Social – As a “legger” and never having been in the army, the social experiment of being thrown together with up to 21 other crew is an eye-opener. Fitting into a world where the “round the worlders” have established their routine and their status, needs a relaxed and socially conscious effort. A good carefree sense of humour like mine went a long way!
Up on deck of course is the sailing action, which I have previously described as being in a relentless cold washing machine. Obviously this depends upon which legs you are on, and in light winds an awful lot more needs to be done in terms of sail changes and adjustments, sometimes even just to keep moving. However on the long downwind legs(which my Leg 3,and 6 tend to be) there is not as much tacking or gybing to be done, but a lot of trimming, riding the bucking bronco and hanging on for grim death! This while being smashed by walls of green water which seemed to have the aim of totally drenching you whilst all the while trying to drive you overboard. (You are tethered in above 15 knots and at night) Not so much fun on those endless cold, cloudy, snowy nights!

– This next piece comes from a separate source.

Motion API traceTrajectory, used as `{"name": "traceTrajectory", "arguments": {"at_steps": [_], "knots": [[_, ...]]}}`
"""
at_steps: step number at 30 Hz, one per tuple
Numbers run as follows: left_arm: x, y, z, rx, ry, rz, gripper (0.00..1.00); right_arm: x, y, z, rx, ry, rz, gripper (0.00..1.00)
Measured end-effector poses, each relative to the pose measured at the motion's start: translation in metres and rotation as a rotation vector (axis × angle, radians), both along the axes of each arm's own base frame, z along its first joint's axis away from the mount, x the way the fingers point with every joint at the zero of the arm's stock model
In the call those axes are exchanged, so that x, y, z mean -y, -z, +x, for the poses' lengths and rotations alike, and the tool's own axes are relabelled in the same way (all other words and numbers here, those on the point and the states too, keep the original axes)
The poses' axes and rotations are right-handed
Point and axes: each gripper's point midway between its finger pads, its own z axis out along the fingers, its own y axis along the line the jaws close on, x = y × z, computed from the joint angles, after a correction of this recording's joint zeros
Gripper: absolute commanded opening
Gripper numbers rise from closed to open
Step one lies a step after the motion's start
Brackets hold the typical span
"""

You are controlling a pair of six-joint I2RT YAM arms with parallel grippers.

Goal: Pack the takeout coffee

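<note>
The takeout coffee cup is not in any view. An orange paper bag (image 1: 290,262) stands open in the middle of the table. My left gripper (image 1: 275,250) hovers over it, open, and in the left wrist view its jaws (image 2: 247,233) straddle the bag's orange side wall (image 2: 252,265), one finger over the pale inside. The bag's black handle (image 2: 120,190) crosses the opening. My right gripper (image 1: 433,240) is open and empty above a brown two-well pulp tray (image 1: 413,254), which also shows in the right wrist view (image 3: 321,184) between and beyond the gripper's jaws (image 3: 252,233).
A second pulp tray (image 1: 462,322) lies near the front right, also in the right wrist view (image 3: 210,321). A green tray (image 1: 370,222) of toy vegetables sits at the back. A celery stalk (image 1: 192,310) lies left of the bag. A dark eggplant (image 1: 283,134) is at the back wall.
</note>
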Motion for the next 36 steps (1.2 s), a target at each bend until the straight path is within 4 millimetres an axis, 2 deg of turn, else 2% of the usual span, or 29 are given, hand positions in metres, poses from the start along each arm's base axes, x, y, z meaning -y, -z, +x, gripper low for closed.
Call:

Clothing – everyone derived their own formula for the best option, and I did have a dry suit, but I found that I sweated so much inside it that I ended up just as damp as I did in my foullies, and also I found it easier to layer under them – and had more pockets for the ancillaries such as gloves, headlamp, water bottle etc.
Water finds it way in anywhere it can, so it really helps to rigorously check all the vents and Velcro’s, it’s so easy to forget one, and suffer the consequences for the ensuing hours!
Speaking of hydration, the effects are the same whether working or sleeping, but perhaps an even greater challenge when on watch, as then there is more gear to get off… remember this is the man complaining!
Food – Well one quickly realises that the Victualler should be one’s best friend because of the care and attention they put into the shopping, and then the division into the day bags is all important.
There is a rotation system for all the chores to be done below decks such as engineering, bilges, cleaning and navigating, but most importantly as “mother“, a generic name for chef, or should I say cook. Here one meets another mother from the opposite watch, so the two of you work a 24 hour period to try to produce culinary delights for 22 cold and hungry people, exactly on time, on five small burners on the pitching gimballed stove and a small oven.
Then, let’s not forget the mighty and almost continuous task of washing up, quite often in cold salt water. The boat starts each leg stuffed to the gills with supplies and fresh fruit, (apples and oranges) which lasted remarkably well. The rest is largely packets and cans, and fresh Bread is baked daily where possible. One quickly realises that the ample supply of snacks, chocolate and other goodies readily available on the training legs does not materialise on the race – there isn’t the space, and sometimes not the budget!